Rule 919(a) of the Rules of Bankruptcy Procedure provides: "On application by the trustee . . . and after hearing on notice to the creditors . . . and to such other persons as the court may designate, the court may approve a compromise or settlement." As pointed out in Providers Benefit Life Insurance Co. v. Tidewater Group, Inc. (In re Tidewater Group, Inc.), "[t]he determination of whether to approve an application to compromise is a matter within the sound discretion of the bankruptcy judge." 13 B.R. 764, 765 (Bankr.N.D.Ga. 1981). (citations omitted). Rule 919(a) gives the court broad authority to approve compromises. Official Creditors' Committee v. Beverly Almont Co. (In re General Store of Beverly Hills), 11 B.R. 539, 542 (Bankr.App. 9th Cir. 1981); In re Trans East Air, Inc., 9 C.B.C. 469, 472 (Bankr.D.Me. 1976) ("broad discretion").

The case of In re Sherman Homes, Inc., 28 B.R. 176 (Bankr.D.Me. 1983), points out that:

"In deciding whether to approve a compromise, most bankruptcy courts consider the four criteria set forth by the Court of Appeals for the Eighth Circuit in Drexel v. Loomis, 35 F.2d 800 (8th Cir. 1929). See, e.g., Tidewater Group, Inc., 13 B.R. at 765; In re W.T. Grant Co., 4 B.R. 53, 69 (Bankr.S.D.N.Y. 1980).

The four Drexel factors are:

(a) The probability of success in the litigation; (b) the difficulties, if any, to be encountered in the matter of collection; (c) the complexity of the litigation involved, and the expense, inconvenience and delay necessarily attending it; (d) the paramount interest of the creditors and a proper deference to the reasonable views in the premises.

Drexel, 35 F.2d at 806. Finally, the court must consider the principle that `the law favors compromise.' Port O'Call Investment Co. v. Blair (In re Blair), 538 F.2d 849, 851 (9th Cir. 1976); see also In re Trans East Air, Inc., 9 C.B.C. at 472 (`settlements are to be encouraged')."

Applying the Drexel criteria, it is clear that a compromise should be approved unless there is sound legal basis for litigation and likelihood of substantial ultimate benefit to the bankrupt's estate.
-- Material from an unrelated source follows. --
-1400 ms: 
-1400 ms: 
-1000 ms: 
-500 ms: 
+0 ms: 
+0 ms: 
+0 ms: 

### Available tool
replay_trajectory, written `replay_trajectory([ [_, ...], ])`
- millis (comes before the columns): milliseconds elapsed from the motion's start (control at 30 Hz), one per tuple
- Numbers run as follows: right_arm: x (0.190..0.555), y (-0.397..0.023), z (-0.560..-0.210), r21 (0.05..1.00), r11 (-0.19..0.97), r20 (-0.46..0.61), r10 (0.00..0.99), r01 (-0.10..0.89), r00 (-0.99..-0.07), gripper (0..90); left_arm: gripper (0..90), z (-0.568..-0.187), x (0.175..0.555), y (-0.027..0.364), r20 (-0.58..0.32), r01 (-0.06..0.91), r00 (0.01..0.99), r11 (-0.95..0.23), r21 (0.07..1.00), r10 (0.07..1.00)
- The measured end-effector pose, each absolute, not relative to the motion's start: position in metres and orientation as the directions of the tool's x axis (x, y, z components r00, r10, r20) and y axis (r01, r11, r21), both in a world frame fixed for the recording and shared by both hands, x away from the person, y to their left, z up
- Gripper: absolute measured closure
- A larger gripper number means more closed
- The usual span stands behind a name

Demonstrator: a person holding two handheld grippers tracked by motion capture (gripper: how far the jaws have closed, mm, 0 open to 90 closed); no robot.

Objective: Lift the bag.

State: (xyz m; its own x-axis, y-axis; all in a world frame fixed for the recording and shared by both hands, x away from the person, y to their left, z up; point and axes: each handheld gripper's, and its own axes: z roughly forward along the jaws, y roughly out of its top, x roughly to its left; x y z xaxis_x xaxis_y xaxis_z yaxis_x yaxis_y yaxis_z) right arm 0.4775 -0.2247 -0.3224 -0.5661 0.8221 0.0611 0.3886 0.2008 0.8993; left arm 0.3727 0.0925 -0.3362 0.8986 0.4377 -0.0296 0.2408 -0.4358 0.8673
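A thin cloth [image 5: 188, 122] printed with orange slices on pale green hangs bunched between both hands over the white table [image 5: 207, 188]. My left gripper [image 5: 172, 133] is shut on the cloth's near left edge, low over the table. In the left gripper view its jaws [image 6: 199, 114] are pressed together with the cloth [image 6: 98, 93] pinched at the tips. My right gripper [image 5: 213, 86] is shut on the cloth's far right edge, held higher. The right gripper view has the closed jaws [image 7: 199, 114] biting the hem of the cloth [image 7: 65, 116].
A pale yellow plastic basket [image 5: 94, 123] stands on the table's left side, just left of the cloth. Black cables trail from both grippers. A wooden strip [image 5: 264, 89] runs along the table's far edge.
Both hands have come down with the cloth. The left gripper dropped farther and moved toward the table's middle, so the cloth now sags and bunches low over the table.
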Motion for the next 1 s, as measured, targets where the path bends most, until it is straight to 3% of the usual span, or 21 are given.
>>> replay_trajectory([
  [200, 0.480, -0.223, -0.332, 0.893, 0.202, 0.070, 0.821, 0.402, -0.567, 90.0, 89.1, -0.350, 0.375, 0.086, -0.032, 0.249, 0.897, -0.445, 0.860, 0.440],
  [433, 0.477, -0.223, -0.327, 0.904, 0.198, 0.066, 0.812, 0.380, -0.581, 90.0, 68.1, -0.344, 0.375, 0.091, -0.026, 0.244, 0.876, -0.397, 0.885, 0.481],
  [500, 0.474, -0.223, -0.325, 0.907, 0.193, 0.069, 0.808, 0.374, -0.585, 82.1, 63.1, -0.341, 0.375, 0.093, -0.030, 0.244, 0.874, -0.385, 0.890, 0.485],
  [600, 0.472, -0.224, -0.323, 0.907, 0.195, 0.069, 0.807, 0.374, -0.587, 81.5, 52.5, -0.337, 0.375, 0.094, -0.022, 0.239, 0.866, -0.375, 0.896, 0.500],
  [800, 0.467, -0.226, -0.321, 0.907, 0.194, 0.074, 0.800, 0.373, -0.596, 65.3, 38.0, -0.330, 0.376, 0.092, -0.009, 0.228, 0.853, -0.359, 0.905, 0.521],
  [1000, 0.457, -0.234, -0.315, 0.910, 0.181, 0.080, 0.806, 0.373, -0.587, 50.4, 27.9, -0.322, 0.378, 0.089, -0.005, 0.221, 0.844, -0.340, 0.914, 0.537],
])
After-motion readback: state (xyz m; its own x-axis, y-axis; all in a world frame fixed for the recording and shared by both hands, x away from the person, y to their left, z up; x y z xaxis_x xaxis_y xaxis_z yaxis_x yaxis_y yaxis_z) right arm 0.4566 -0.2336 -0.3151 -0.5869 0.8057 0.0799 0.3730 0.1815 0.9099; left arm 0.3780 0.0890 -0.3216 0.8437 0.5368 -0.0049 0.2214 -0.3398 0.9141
Moreover, a creditor's objection to a Trustee's application for compromise or settlement is not controlling and will not prevent approval by the Bankruptcy Court. In re Sherman Homes, Inc., supra.
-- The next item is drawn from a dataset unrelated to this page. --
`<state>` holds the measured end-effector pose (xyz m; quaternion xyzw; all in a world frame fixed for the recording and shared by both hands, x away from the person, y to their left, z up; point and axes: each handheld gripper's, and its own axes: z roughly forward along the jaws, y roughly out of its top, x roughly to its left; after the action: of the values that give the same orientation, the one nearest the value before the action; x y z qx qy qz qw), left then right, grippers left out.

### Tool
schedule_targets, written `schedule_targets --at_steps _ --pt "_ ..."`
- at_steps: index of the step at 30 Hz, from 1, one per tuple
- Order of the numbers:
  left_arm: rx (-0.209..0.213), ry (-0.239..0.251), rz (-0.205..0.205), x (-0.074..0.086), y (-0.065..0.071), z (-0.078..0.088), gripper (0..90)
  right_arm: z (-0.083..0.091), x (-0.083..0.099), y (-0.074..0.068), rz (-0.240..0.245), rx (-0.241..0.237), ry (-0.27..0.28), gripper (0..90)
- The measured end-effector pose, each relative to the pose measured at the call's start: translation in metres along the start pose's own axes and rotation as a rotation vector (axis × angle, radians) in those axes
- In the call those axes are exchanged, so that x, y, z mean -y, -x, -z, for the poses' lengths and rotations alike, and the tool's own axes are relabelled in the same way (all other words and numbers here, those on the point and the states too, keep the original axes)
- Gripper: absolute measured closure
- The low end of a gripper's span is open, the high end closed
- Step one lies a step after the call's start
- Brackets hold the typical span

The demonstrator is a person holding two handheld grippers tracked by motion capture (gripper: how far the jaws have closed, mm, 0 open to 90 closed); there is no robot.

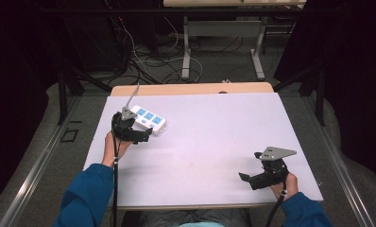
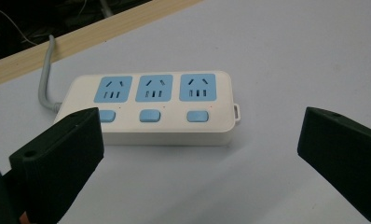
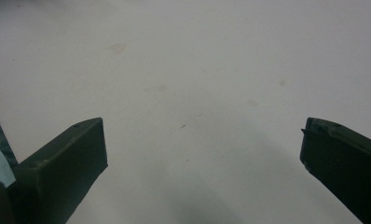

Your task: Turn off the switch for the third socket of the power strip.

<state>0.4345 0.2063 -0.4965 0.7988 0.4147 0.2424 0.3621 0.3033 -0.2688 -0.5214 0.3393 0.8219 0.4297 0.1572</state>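
Your left gripper (image 2: 200, 154) sits spread wide just beside the white power strip (image 2: 146, 107), your right gripper (image 3: 202, 163) spread over bare table (image 1: 214, 142).

No word, brand, number or sign can be read anywhere. The white plastic power strip (image 2: 148, 108) with three blue socket faces carries no legible print in the left gripper view: its sockets show only slots, and the three blue oval buttons below them are blank. Tiny red dots sit beside those buttons, too small to tell as marks or lights. In the high view the same strip (image 1: 149, 120) is far too small for any lettering.
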Motion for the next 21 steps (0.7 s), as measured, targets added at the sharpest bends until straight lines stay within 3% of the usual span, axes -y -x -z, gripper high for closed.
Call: schedule_targets --at_steps 21 --pt "-0.011 -0.003 0.028 -0.016 -0.011 -0.018 0.1 0.0 0.0 0.0 0.002 0.0 0.0 0.3"
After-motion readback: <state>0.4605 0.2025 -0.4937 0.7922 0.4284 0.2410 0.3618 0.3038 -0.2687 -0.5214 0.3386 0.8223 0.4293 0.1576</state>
A court of Bankruptcy has the right to approve settlement in a proper case over objections of some parties so long as settlement is found to be in the best interests of the estate as whole. In re Flight Transportation Corporation, 730 F.2d 1128 (8th Cir. 1983). As previously stated, whether an application for compromise should be approved is a matter for the sound discretion of the Bankruptcy Court. This should be done after considering all the factors involved if it is in the best interests of the estate. While creditor's objections to compromise are not controlling emphasis is placed on paramount interests of creditors and proper deference will be given to reasonable views set forth in their objections. As the late Judge Galgay stated in the Matter of W.T. Grant Co., 4 B.R. 53 at p. 69:

"It is clear to this Court . . . that the Trustee has apprised himself of `all facts necessary for an intelligent and objective opinion of the probabilities of ultimate success should the [controversy] be litigated.' Protective Committee for Independent Stockholders of TMT Trailer-Ferry, Inc. v. Anderson, 390 U.S. 414, 88 S.Ct. 1157, 20 L.Ed.2d 1 (1968). It is also evident that the Trustee formed `an educated estimate of the complexity, expense, and likely duration of such litigation, . . . and all other factors relevant to a full and fair assessment of the wisdom of the proposed compromise.' Ibid. at 424, 88 S.Ct. at 1163. Also, it is obvious that the Trustee compared `the terms of the compromise with the likely rewards [or lack thereof] of litigation.' Ibid. p. 425, 88 S.Ct. p. 1163, for the Subordinated Debentureholders. Thus, the Trustee has discharged his statutory responsibilities. In re Blair, 538 F.2d 849 (9th Cir. 1976)."

The foregoing constitutes the findings and conclusions of this Court in accordance with Bankruptcy Rule 7052.